Pumpkin Gingerbread: Moist, Spiced, and Perfect for Fall Baking

Pumpkin gingerbread is the ultimate cold-weather treat—deeply spiced, incredibly moist, and bursting with warm autumn flavor. Combining the rich molasses notes of classic gingerbread with the smooth, earthy sweetness of pumpkin purée, this dessert strikes the perfect balance between cozy comfort and bold spice.

Ideal for fall gatherings, holiday baking, or an everyday slice with coffee, pumpkin gingerbread is easy to make and even easier to love.


Pumpkin gingerbread has become a seasonal favorite because it offers:

  • Deep, warming spice flavor
  • Ultra-moist texture
  • Simple pantry ingredients
  • Make-ahead convenience
  • Excellent keeping quality

Unlike cake, pumpkin gingerbread improves with time, making it ideal for entertaining and gifting.


Pumpkin Gingerbread Flavor Profile

A well-made pumpkin gingerbread should be:

  • Warmly spiced, not overpowering
  • Rich and molasses-forward
  • Moist but not dense
  • Balanced between sweet and spicy

Pumpkin softens the intensity of gingerbread while adding body and natural sweetness.


Ingredients for Pumpkin Gingerbread

Wet Ingredients

  • Pumpkin purée (not pumpkin pie filling)
  • Molasses
  • Brown sugar
  • Eggs
  • Oil or melted butter
  • Milk or buttermilk

Dry Ingredients

  • All-purpose flour
  • Baking soda
  • Salt

Spices

  • Ground ginger
  • Cinnamon
  • Nutmeg
  • Cloves
  • Optional allspice

Why Pumpkin Purée Matters

Pumpkin purée:

  • Adds moisture without heaviness
  • Enhances color and texture
  • Balances the sharpness of ginger

Always use pure pumpkin purée, not sweetened pie filling.


Choosing the Right Molasses

Use unsulphured molasses for best results.

Avoid

  • Blackstrap molasses (too bitter)

Molasses provides depth, color, and that signature gingerbread richness.


How to Make Pumpkin Gingerbread (Step by Step)

Step 1: Preheat and Prepare

Preheat oven to 350°F (175°C). Grease and line a loaf or square baking pan.

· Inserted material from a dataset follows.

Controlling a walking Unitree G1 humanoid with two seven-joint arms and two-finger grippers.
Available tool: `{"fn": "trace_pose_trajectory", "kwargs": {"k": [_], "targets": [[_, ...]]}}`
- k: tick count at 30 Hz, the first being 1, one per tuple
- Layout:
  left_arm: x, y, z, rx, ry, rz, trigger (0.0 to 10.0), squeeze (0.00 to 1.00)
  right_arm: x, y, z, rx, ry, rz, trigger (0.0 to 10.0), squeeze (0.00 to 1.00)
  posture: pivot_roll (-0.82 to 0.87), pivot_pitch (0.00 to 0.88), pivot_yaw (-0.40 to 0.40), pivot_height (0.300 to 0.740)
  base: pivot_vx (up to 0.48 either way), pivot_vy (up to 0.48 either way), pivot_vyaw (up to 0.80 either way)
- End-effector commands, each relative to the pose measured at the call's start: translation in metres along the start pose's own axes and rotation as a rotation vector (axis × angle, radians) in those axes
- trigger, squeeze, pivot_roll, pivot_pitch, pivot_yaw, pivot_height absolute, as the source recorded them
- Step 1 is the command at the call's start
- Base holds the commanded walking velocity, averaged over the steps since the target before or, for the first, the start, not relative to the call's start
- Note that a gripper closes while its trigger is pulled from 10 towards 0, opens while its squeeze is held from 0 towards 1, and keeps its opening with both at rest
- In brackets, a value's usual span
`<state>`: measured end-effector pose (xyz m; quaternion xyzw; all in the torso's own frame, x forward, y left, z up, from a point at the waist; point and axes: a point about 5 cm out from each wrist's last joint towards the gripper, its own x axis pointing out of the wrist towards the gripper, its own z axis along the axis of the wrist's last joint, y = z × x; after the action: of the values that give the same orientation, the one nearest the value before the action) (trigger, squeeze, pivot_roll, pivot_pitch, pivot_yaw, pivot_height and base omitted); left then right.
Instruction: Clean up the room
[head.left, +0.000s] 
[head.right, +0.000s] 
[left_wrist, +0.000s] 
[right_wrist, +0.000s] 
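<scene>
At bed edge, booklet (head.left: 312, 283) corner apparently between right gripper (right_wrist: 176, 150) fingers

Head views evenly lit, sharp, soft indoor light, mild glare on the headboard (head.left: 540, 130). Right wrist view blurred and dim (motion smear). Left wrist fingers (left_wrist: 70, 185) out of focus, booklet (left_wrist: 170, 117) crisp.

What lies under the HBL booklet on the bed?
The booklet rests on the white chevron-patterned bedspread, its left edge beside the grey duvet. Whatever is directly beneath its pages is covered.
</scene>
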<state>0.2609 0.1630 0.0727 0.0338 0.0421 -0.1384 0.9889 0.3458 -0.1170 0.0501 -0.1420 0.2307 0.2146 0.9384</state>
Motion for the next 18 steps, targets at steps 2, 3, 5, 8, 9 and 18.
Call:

Step 2: Mix Dry Ingredients

Whisk flour, baking soda, salt, and spices together to evenly distribute flavors.


Step 3: Combine Wet Ingredients

In a separate bowl, whisk pumpkin purée, molasses, sugar, eggs, oil, and milk until smooth.


Step 4: Combine Wet and Dry

Gently fold dry ingredients into wet ingredients until just combined. Do not overmix.


Step 5: Bake

Pour batter into prepared pan and bake until a toothpick inserted comes out clean.


Step 6: Cool Completely

Allow gingerbread to cool fully before slicing to set texture and deepen flavor.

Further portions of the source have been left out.